# Awsome deals at LL Cote Sport Shop in New Hamphire !!!



## NHBows (Jun 16, 2008)

We are not a manufacturer but we are _the_ largest outdoor sporting goods retailer in New Hampshire at 50,000 square. Give us a call at 1-800-287-7700

If you are looking for great deals on any kind of sporting equipment, give the guys a call at LL Cote Sport Center. We are blowing out the products you need for this fall or any season for that matter at sacrifice prices. Many products are new, some are "used in the box", some are store demo's. There are deals all over the store!!! We are a dealer for the following....

MATHEWS









MISSION









HOYT









REFLEX









BOWTECH









DIAMOND









PSE









LIMBSAVER









QUEST









PARKER









BEAR









MARTIN









HORTON / CSS









We also carry the essentials for the traditionalists with gear from Bear, Martin, AIM and one of our own local bowyers, Rembow by Robert E. MacIllvane. 

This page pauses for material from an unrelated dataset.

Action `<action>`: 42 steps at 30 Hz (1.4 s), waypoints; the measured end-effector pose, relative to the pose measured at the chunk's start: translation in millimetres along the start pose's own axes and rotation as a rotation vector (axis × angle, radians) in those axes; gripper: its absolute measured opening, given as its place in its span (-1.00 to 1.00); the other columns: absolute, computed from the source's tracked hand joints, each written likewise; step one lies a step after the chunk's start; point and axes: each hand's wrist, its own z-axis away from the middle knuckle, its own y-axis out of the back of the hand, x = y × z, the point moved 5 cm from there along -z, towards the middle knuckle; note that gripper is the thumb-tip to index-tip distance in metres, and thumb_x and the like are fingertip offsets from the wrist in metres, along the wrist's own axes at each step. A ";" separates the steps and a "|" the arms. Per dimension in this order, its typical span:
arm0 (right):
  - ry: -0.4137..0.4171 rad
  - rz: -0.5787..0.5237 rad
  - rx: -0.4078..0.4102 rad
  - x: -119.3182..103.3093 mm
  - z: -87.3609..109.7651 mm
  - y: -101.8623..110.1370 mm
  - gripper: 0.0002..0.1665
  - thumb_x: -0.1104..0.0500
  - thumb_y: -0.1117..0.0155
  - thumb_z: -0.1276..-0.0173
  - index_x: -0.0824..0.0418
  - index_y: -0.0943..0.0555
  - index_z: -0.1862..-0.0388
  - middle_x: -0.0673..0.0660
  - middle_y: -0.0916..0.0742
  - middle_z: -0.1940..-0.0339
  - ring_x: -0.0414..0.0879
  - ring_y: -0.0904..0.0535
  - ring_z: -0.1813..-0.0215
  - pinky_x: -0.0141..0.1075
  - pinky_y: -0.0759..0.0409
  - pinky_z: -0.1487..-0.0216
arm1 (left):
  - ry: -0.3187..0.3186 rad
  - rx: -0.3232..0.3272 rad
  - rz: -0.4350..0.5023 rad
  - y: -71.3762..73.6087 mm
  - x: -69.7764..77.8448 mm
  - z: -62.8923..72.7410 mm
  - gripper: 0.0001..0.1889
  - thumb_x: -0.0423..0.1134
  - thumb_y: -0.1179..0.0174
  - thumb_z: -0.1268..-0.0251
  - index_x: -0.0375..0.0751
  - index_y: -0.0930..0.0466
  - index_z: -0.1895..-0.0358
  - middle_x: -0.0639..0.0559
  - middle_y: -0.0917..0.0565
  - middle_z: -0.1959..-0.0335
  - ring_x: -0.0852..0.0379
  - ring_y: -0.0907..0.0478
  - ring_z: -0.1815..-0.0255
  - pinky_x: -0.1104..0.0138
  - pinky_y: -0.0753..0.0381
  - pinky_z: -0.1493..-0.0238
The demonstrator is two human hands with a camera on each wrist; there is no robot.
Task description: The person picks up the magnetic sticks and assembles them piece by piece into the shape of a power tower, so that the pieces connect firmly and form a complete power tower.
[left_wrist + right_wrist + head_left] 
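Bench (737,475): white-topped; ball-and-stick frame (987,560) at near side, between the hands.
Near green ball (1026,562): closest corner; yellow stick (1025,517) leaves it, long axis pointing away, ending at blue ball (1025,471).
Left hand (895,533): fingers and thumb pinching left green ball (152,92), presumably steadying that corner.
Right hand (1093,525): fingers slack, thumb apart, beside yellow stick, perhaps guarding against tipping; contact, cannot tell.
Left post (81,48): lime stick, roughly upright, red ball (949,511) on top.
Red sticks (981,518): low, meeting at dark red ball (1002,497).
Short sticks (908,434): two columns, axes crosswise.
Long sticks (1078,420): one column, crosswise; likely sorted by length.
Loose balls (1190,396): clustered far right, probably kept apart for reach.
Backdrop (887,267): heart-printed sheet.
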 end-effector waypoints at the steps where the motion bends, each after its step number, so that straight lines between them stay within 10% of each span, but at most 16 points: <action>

Must not forget about the Crossbow enthusiasts with crossbows from Parker, TenPoint, Stryker, Horton. The new Parker Cyclones are in and they are HOT !!!



























A few pics of the newly redesigned archery department. 

Our wall of bows









Crossbows & crossbow accessories and youth bow kits 









Compound bow accessories from brands such as G5, Trophy Taker, AAE / Cavalier, Schaffer, Trophy Ridge, Hoyt, NAP, Vital Gear, Vapor Trail, PSE Top Gun, GWS, Doinker, Fuse, Octane, Limbsaver, Truglo, Extreme, Vibracheck, Montana Black Gold, Tru-fire, Aftershock, Spintite, Muzzy, Rage, Primos / Carolina, Mathews Arrowweb, Bowjax, Cobra, Impact, Apex, Spot-Hogg, Tru-Ball, Scott, HHA, Alpine, Sword, Sure-Loc, Trubal Axcel, & Copper John to name quite a few and there are many more.


----------



## NHBows (Jun 16, 2008)

Blinds from Double bull, Ameristep, and Ardisam









Apparel from Robinson / Whitewater / Scent Blocker, Browning, Rivers West, Team Realtree, Codet / Big Bill, Rocky and Under Armour. 




































Food plot and attractant supplies from Evolved Habitats and Whitetail Institute. 









Game Cameras from Wildview, Stealth Cam, and Reconyx









Tree stands from Ardisam, Rivers Edge, Summit, Gorilla, and Lone Wolf


















Targets from Morrell, Magic Stop, Delta / McKenzie , Field Logic, & Rinehart. 



























A couple shots of our power sports department..


















A view of our extensive firearms department. 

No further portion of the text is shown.